* [Exercise]:
Where does the string "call" appear in the material? Copy each line that holds it.

***** Provided data *****

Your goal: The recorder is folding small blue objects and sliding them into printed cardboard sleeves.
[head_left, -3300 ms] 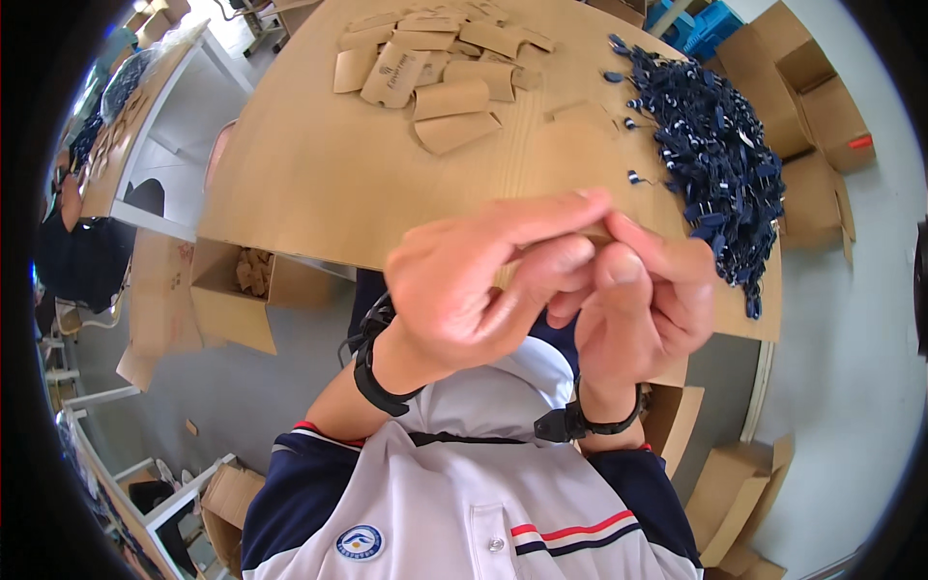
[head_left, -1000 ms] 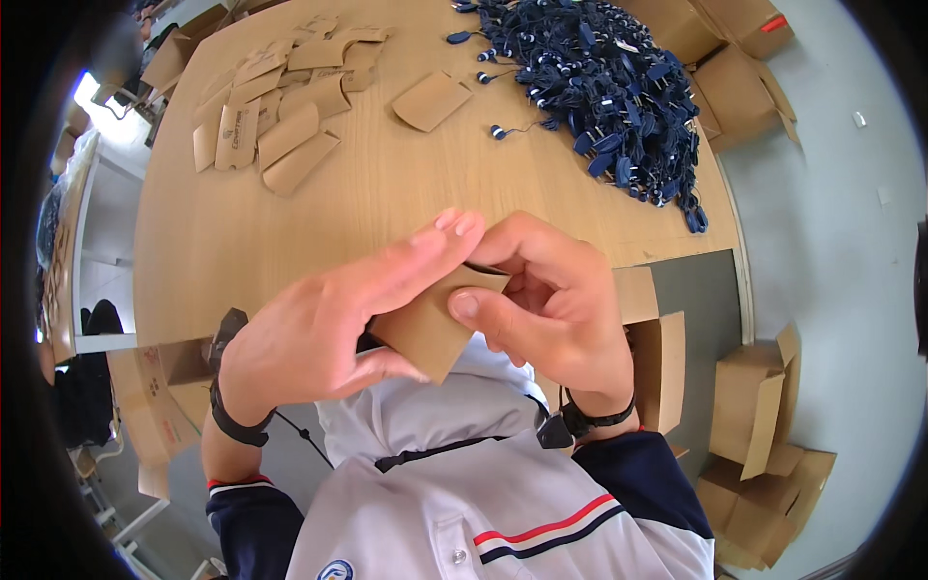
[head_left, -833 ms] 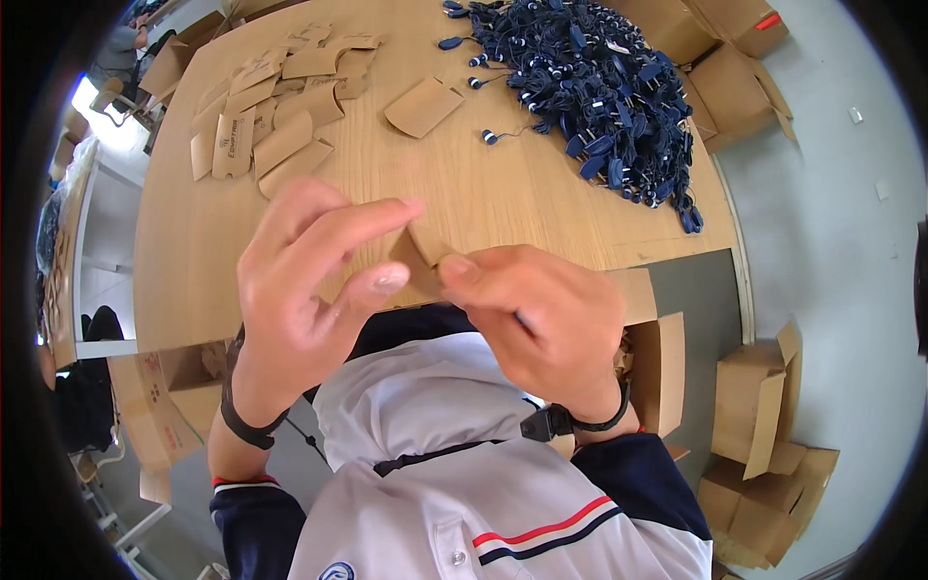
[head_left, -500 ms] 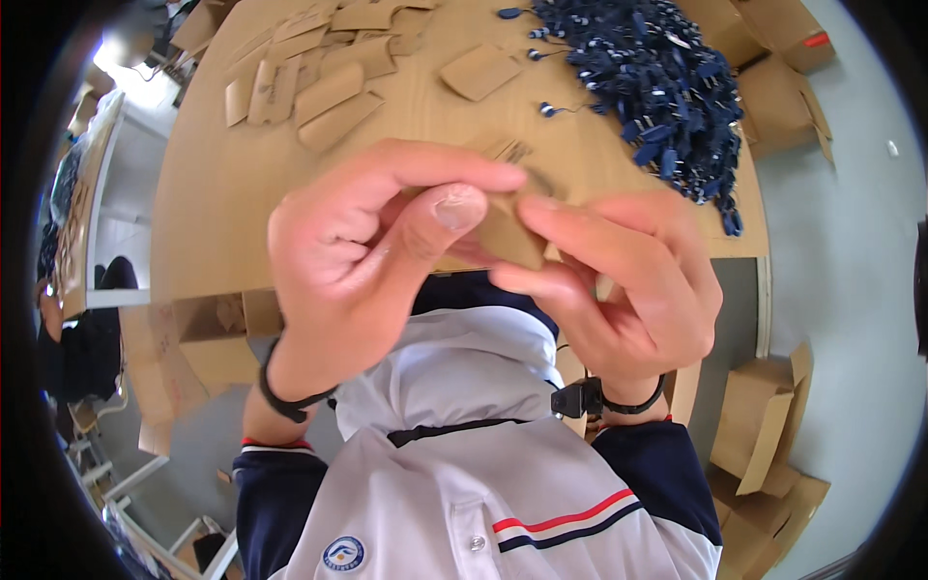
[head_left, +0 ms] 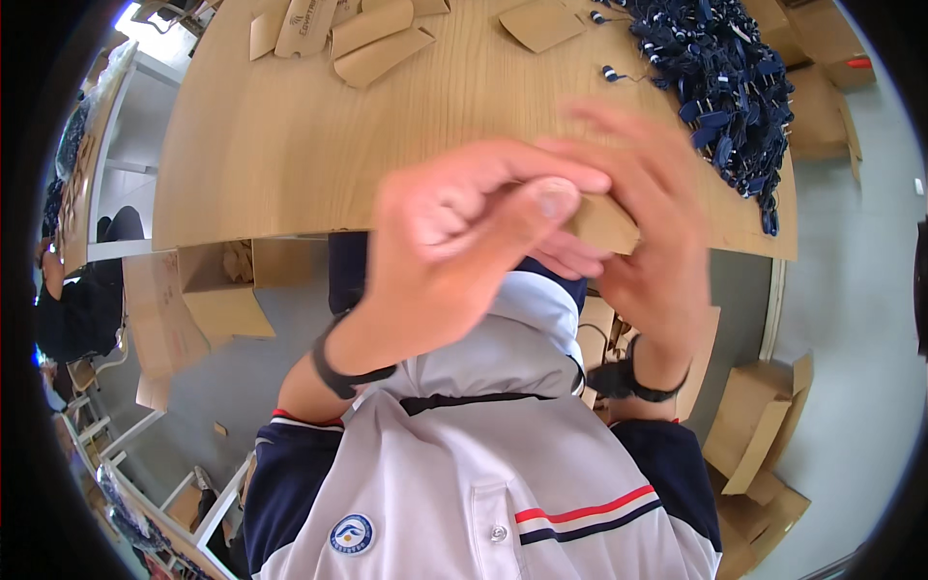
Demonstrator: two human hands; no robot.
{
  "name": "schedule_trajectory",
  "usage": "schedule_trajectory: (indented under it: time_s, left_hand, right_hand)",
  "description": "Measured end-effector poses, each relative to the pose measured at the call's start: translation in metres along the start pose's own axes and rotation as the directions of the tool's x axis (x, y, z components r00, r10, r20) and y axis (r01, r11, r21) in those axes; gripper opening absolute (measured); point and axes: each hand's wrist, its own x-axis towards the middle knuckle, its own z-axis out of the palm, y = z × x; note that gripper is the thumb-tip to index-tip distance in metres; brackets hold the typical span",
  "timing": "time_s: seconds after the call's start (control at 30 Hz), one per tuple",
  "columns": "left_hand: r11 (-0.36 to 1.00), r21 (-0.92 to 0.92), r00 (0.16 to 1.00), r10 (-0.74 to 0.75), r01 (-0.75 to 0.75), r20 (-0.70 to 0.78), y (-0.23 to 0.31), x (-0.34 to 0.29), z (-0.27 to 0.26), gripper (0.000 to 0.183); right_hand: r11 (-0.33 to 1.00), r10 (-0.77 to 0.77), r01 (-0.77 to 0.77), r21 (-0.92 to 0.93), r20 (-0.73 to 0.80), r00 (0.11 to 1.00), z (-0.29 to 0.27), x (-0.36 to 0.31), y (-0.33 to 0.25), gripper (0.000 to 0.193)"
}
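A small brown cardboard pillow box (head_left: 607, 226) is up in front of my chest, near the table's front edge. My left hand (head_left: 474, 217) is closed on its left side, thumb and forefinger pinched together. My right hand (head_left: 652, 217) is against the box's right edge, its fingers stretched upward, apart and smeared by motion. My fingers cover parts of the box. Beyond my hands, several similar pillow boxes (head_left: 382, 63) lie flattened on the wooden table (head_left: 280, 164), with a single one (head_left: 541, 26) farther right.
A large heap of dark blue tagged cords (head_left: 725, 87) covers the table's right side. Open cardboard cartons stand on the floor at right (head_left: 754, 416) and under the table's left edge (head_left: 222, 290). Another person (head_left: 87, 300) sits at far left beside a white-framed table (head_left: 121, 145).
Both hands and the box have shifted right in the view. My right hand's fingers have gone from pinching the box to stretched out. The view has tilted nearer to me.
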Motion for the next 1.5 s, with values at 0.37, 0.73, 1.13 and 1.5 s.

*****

* [Reply]:
  "description": "Measured end-effector poses, each relative to the pose measured at the call's start: translation in metres along the start pose's own axes and rotation as the directions of the tool's x axis (x, y, z components r00, r10, r20) and y axis (r01, r11, r21) in those axes; gripper opening absolute (measured); point and axes: each hand's wrist, its own x-axis towards the middle knuckle, its own z-axis out of the palm, y = z × x; note that gripper is the thumb-tip to index-tip distance in metres; brackets hold the typical span",
  "timing": "time_s: seconds after the call's start (control at 30 Hz), one per tuple",

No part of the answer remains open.